**Aim of the task:** From the first line of the listing to the last, set down everything exactly, but skip the images.

==== Collected data

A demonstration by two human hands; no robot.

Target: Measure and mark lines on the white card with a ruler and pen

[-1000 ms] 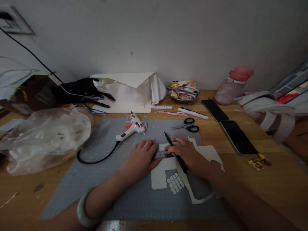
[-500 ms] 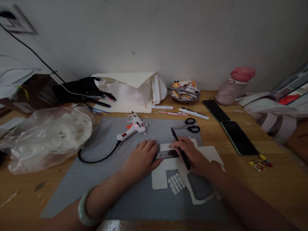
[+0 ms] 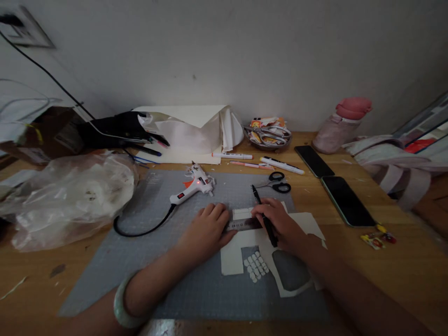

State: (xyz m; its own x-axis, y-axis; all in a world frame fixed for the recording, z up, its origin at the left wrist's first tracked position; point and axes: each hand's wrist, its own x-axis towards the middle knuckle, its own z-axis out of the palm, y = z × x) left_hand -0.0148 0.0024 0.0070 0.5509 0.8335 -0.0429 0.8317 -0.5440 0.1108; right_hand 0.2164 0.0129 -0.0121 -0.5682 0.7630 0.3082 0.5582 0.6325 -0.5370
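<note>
My left hand grips the left end of a metal ruler, thumb along its near edge and fingers over the far side. The ruler lies flat across cut white paper. A black pen is held in my right hand, slanting across the fingers with its narrow end pointing away from me. Thin drawn lines show on the paper strip just beyond the ruler. Nearer to me, several small rounded white pieces lie in a cluster beside the paper's cut-out openings.
Under the paper lies a grey cutting mat. A glue gun with a lit red light rests on it, its cord curving left. Black-handled scissors, markers, two phones, a pink bottle and a plastic bag surround it.
My right hand has shifted slightly right with the pen, uncovering more of the lined strip. My left hand and the ruler stay in place.
</note>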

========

**Solution to the problem:**
A demonstration by two human hands; no robot.

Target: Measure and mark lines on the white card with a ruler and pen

[-1000 ms] 
[-500 ms] 
[+0 ms] 

State: (xyz m; its own x-axis, y-axis; all in a world frame fixed for the recording, z up, its origin at the left wrist's first tracked position; point and axes: each hand's wrist, its own x-axis towards the middle knuckle, its own z-axis out of the palm, y = z × x) left_hand -0.0148 0.0024 0.0070 0.5509 0.8335 -0.0429 0.8317 -0.5440 0.1108; right_hand 0.2164 0.0129 -0.0121 -0.5682 0.7630 0.3082 0.5582 0.6325 -0.5370
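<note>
My left hand grips the left end of a metal ruler, thumb along its near edge and fingers over the far side. The ruler lies flat across cut white paper. A black pen is held in my right hand, slanting across the fingers with its narrow end pointing away from me. Thin drawn lines show on the paper strip just beyond the ruler. Nearer to me, several small rounded white pieces lie in a cluster beside the paper's cut-out openings.
Under the paper lies a grey cutting mat. A glue gun with a lit red light rests on it, its cord curving left. Black-handled scissors, markers, two phones, a pink bottle and a plastic bag surround it.
My right hand has shifted slightly right with the pen, uncovering more of the lined strip. My left hand and the ruler stay in place.
</note>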

That is the complete answer to the exercise.